[What needs to be done] Could you restate the whole listing below word for word, minus the pictures?

[Supplied information]

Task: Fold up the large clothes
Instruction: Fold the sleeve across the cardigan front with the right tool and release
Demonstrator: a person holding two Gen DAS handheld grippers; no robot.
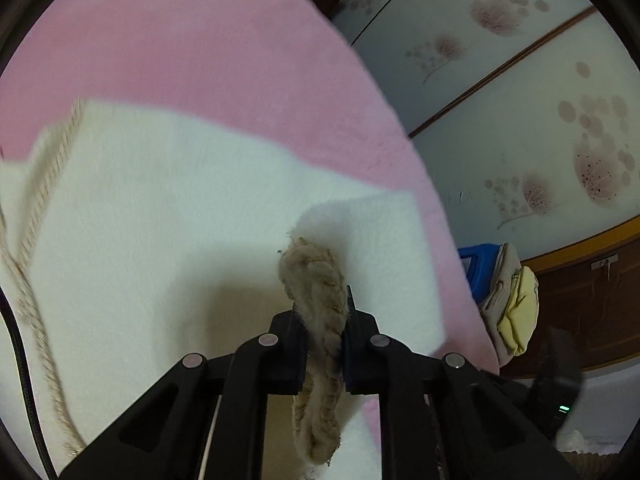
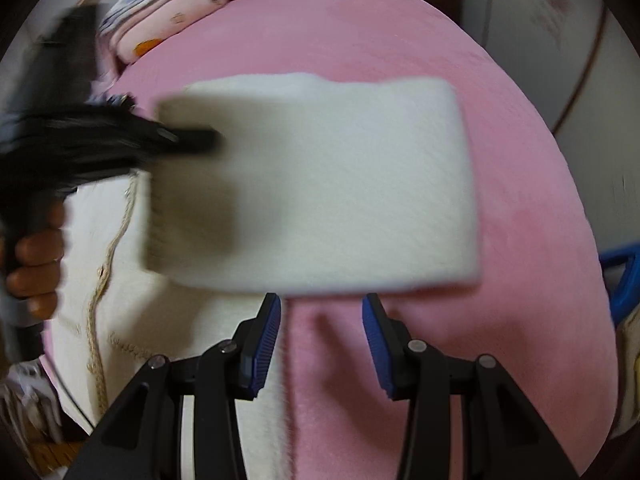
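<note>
A white fleecy garment (image 1: 168, 208) with beige braided trim lies on a pink bed cover (image 1: 192, 40). My left gripper (image 1: 324, 320) is shut on the braided trim edge (image 1: 316, 280) of the garment and holds that part lifted. In the right wrist view the lifted white panel (image 2: 320, 184) hangs blurred above the bed, with the left gripper (image 2: 192, 140) clamped on its left edge. My right gripper (image 2: 322, 316) is open and empty, just below the panel's lower edge, over the pink cover (image 2: 520, 240).
Pillows and patterned bedding (image 2: 168, 12) lie at the bed's far end. A floral wall panel (image 1: 540, 100) and a wooden cabinet (image 1: 592, 304) stand to the right, with a blue item (image 1: 476, 264) and folded cloths (image 1: 512, 304) beside the bed.
</note>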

[Expected answer]
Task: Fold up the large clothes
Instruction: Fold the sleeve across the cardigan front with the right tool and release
Demonstrator: a person holding two Gen DAS handheld grippers; no robot.
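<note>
A white fleecy garment (image 1: 168, 208) with beige braided trim lies on a pink bed cover (image 1: 192, 40). My left gripper (image 1: 324, 320) is shut on the braided trim edge (image 1: 316, 280) of the garment and holds that part lifted. In the right wrist view the lifted white panel (image 2: 320, 184) hangs blurred above the bed, with the left gripper (image 2: 192, 140) clamped on its left edge. My right gripper (image 2: 322, 316) is open and empty, just below the panel's lower edge, over the pink cover (image 2: 520, 240).
Pillows and patterned bedding (image 2: 168, 12) lie at the bed's far end. A floral wall panel (image 1: 540, 100) and a wooden cabinet (image 1: 592, 304) stand to the right, with a blue item (image 1: 476, 264) and folded cloths (image 1: 512, 304) beside the bed.
</note>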

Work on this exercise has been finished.